**Given information**.
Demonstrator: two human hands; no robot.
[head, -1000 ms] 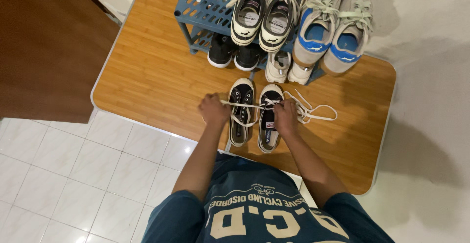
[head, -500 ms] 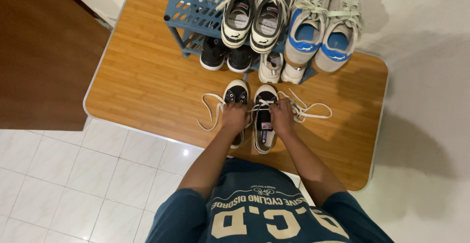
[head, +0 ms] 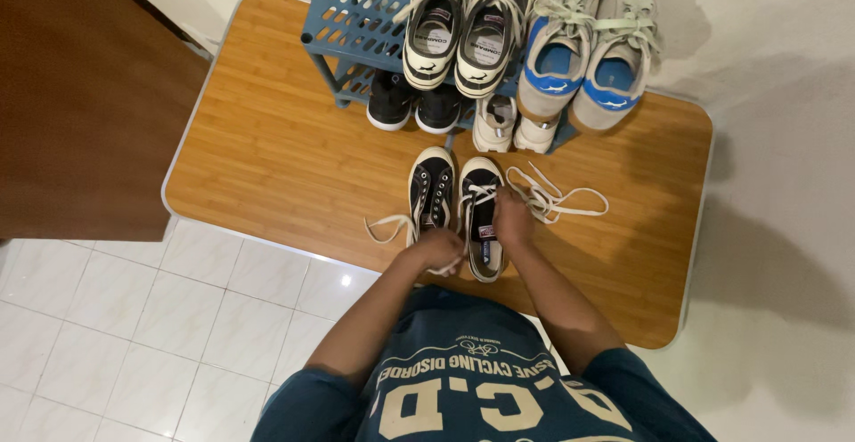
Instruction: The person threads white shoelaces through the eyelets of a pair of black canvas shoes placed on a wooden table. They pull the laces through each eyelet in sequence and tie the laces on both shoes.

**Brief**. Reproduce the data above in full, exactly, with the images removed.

**Response to this task**.
Demonstrator: two human hands; no robot.
[head, -1000 ms] 
[head, -500 ms] 
[head, +0 ms] 
Instruction: The person threads white shoelaces through the eyelets of a pair of black canvas shoes placed on a wooden table. They pull the laces through each eyelet in sequence and tie the laces on both shoes.

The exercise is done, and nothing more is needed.